Déjà avant son arrivée au Maroc, le juge Ramaël n’a pas caché son agacement de voir repoussée la date de l’exécution de la commission rogatoire à fin novembre 2005 au lieu de la date fixée auparavant, fin octobre, et ce à la demande des autorités marocaines. La raison est toute simple puisque le déplacement du magistrat français allait coïncider avec la fête de l’Aïd Al Fitr, mais aussi avec la période de la Omra (petit pèlerinage).
Dimanche 27 décembre, Me Patrick Ramaël arrive au Maroc pour rencontrer son homologue Jamal Sarhane. Il faut signaler que, malgré un nouveau report demandé par la partie marocaine, le juge français a tenu à se déplacer au Maroc. A l’aéroport de Casablanca, le juge français refuse de communiquer les renseignements qui le concernent comme le veut l’usage dans tous les points frontaliers. Sur la fiche qu’il devait remplir, Me Ramaël note qu’il est «exploitant agricole» habitant une localité dite «Pas laid». Dans toutes les législations du monde, fournir des informations erronées, à la frontière de surcroît, expose à des poursuites. Le meilleur est pour la fin puisque Me Ramaël, en guise d’adresse, note qu’il résidera à l’ «Hôtel de France». Ce qui s’est avéré inexact.  Autant de mystères alors que le magistrat français se rendait au Maroc après accord des autorités du pays et en parfaite coordination avec la justice marocaine.
Le lendemain à Casablanca, il rencontre son homologue Jamal Sarhane dans les locaux de la Cour d’appel de Casablanca. A Me Jamal Sarhane, il soumet une liste d’une quarantaine de personnes qu’il disait vouloir interroger. L’on apprend que, outre trois noms connus, il était question, pour le reste, de simples prénoms. Me Ramaël désirait auditionner « un certain Abdelkader », entre autres, sans aucune autre forme de précision. Mais voulait aussi se rendre dans un ancien centre de détention au sujet duquel il ne fournit pas d’informations exactes. Au bout d’une rencontre de près de trois heures, est décidée une commission rogatoire complémentaire dont la date devait être fixée ultérieurement. Entre-temps, la partie française devait fournir au juge marocain des documents supplémentaires et les noms exacts des personnes à interroger.

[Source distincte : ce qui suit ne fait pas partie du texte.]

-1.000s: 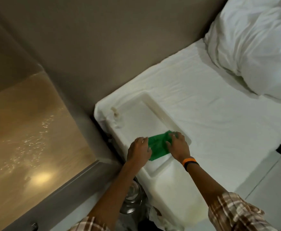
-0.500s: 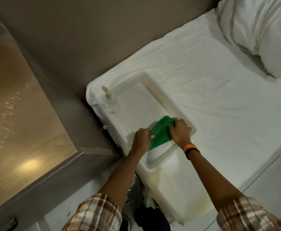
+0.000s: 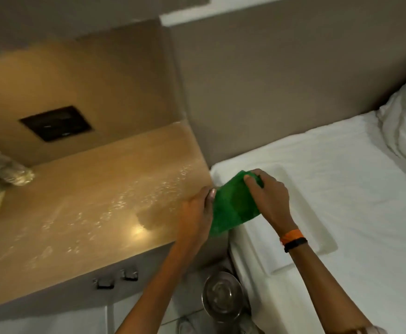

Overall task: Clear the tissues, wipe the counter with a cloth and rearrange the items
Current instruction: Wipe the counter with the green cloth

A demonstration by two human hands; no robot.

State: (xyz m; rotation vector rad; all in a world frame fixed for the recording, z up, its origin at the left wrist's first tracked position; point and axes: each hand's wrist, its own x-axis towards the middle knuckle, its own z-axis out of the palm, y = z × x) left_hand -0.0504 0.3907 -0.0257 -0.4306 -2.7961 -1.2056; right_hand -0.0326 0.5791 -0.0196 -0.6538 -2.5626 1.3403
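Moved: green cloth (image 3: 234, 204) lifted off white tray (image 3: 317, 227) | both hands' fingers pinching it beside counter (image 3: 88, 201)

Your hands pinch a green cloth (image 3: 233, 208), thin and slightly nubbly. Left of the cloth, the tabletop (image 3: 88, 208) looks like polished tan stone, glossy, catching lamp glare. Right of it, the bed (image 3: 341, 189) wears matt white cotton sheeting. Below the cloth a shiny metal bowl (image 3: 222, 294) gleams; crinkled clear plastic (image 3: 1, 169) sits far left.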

La suite est connue. Me Maurice Buttin multiplie les déclarations. La justice marocaine, à l’en croire, n’aurait rien fait pour l’exécution de cette commission rogatoire. Elle est non seulement accusée de «manque de coopération», mais aussi d’avoir dressé des «obstacles» devant la mission du magistrat français. Me Ramaël, dans le jargon judiciaire, a violé le secret de l’instruction avec la complicité de l’avocat Maurice Buttin. Les deux ont cherché une sur-médiatisation. Ils en ont eue. Au-delà du souhaitable, au Maroc comme ailleurs malgré les mises au point de la justice marocaine.
Juste après les premières déclarations de Maurice Buttin, une source de la Cour d’appel de Casablanca avait qualifié d’«infondées» les accusations de l’avocat de la famille Ben Barka. Ce dernier a fait fi de tout pour aller encore plus loin et évoquer des «obstacles» dressés devant le juge Ramaël. Ce dernier était chargé de la septième commission rogatoire du genre dans l’affaire Ben Barka. Mais il lui est déjà arrivé de se déplacer au Maroc pour une commission rogatoire dans le cadre d’une autre affaire.